It's laid out with all of the requisite parts of the ukulele, history, etc. and introduces individual pitches first. (Excellent!) However, he also introduces Tablature (TAB) right away. (Sigh) Truly, I think there's a place for Tablature in our teaching; it's a great way for a student to make a note to themselves about fingering, or to show where a new note is. If it was shown on the first example of each set of exercises to help students find the notes, then they had to play the rest of the exercises without it, I would have been happier. Instead, the first exercise of the whole book does not have it, and then every exercise after that does have it.
One of the things I really like about his approach is that as he introduces each string, starting with string 3 (middle C), he gives at least 4 simple exercises reading the 2-3 notes on each string in the first position. Each exercise is only 4 measures long, giving students a chance to be successful in short bursts. The other thing I appreciate about the examples is that each one introduces some sort of change in pattern so that students need to actually look at the music to play it, or get caught off-guard playing a wrong.

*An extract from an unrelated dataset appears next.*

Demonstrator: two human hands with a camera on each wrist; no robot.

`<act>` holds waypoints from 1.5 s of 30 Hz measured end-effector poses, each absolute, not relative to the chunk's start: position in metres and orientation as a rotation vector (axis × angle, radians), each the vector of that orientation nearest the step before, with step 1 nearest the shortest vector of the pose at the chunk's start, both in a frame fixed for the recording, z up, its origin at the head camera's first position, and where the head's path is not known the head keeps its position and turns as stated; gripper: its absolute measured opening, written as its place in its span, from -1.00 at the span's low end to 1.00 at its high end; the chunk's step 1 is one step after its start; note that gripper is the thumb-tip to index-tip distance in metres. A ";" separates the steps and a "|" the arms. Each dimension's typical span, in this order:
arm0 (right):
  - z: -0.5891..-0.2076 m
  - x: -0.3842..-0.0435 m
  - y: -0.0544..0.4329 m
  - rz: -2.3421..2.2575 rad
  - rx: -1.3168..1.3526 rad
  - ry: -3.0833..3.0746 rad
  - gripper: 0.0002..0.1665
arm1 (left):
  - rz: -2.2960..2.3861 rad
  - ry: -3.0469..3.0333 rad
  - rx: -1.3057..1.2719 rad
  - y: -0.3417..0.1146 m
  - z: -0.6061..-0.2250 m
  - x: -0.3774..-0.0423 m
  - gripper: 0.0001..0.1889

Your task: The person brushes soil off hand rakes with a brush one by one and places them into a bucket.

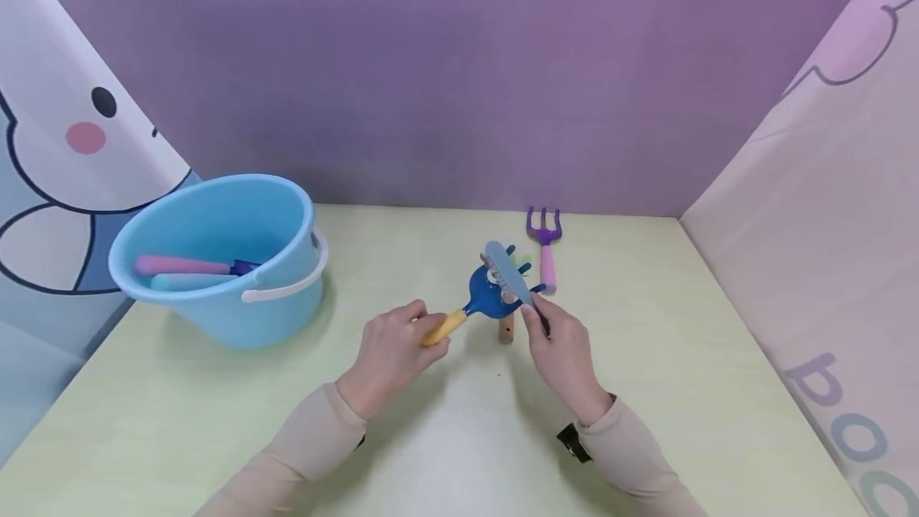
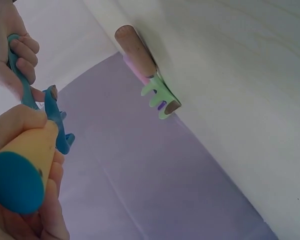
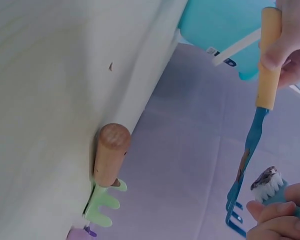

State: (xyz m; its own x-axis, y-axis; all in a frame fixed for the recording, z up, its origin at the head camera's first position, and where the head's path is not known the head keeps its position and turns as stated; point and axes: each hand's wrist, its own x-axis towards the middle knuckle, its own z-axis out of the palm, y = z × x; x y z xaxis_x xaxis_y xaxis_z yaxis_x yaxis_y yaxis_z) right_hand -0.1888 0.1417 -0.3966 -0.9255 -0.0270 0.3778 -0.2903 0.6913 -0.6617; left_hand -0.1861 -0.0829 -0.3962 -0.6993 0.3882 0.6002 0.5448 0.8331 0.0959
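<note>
My left hand (image 1: 393, 356) grips the yellow wooden handle of a small blue hand rake (image 1: 485, 294), held above the table with its tines toward the right. Brown dirt shows on the rake in the right wrist view. My right hand (image 1: 565, 356) holds a grey-blue brush (image 1: 506, 268) over the rake head. White bristles (image 3: 268, 188) with dark dirt at their tips face the rake; in the right wrist view they stand close to it, and contact is unclear. Below lies a light green hand rake (image 2: 162, 97) with a wooden handle (image 3: 111, 155), partly hidden in the head view.
Behind the green rake lies a purple fork (image 1: 544, 233) with a pink handle. At the left stands a light blue bucket (image 1: 280, 313) with a white handle, holding a pink-handled tool (image 1: 183, 265) and a light-blue-handled one (image 1: 192, 282). A brown crumb (image 3: 110, 66) lies on the table.
</note>
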 end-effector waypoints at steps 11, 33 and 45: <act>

A minor quibble here: the book includes the note names above every note for each page that introduces new notes. I have found that when it comes to the tunes that they have to play to apply those notes (Frere Jacque is the first), they have only been looking at the note names rather than making the connection of the location of the notes on the staff. When the letter names are not written in, they are unable to recognize them any more, and often feel the need to write in letter names after that. I would have preferred that the book would do it for the first exercise, then for just the first measure of the next exercise, then maybe just the first note of the following. Ween the students off of them!
When it introduces chords, things do get a bit strange, however. First of all, when chord diagrams are shown with fingering, there are some strange fingerings suggested. (I find it odd to suggest to use the second finger to play the C Major Chord.) The major issue, however, is that after I think the book does a laudable job of gradually teaching notes & rhythms, it starts with a basic quarter-note down strum for chord changes. Good. It continues with the same strum on the next page, using the finger instead of thumb. (I'm not big on using the thumb for a down-strum, but okay...) Suddenly, the next page, it introduces a strumming pattern that is a multi-finger strum incorporating quarter, eighth and sixteenth notes in a combination of down & up strums. At this point, we haven't even discussed a basic eighth-note down-up strum! Worse, it's not notated in standard notation, making it even more difficult to figure out exactly the rhythm we should be hearing. It comes out of nowhere, and is a very strange place to introduce it.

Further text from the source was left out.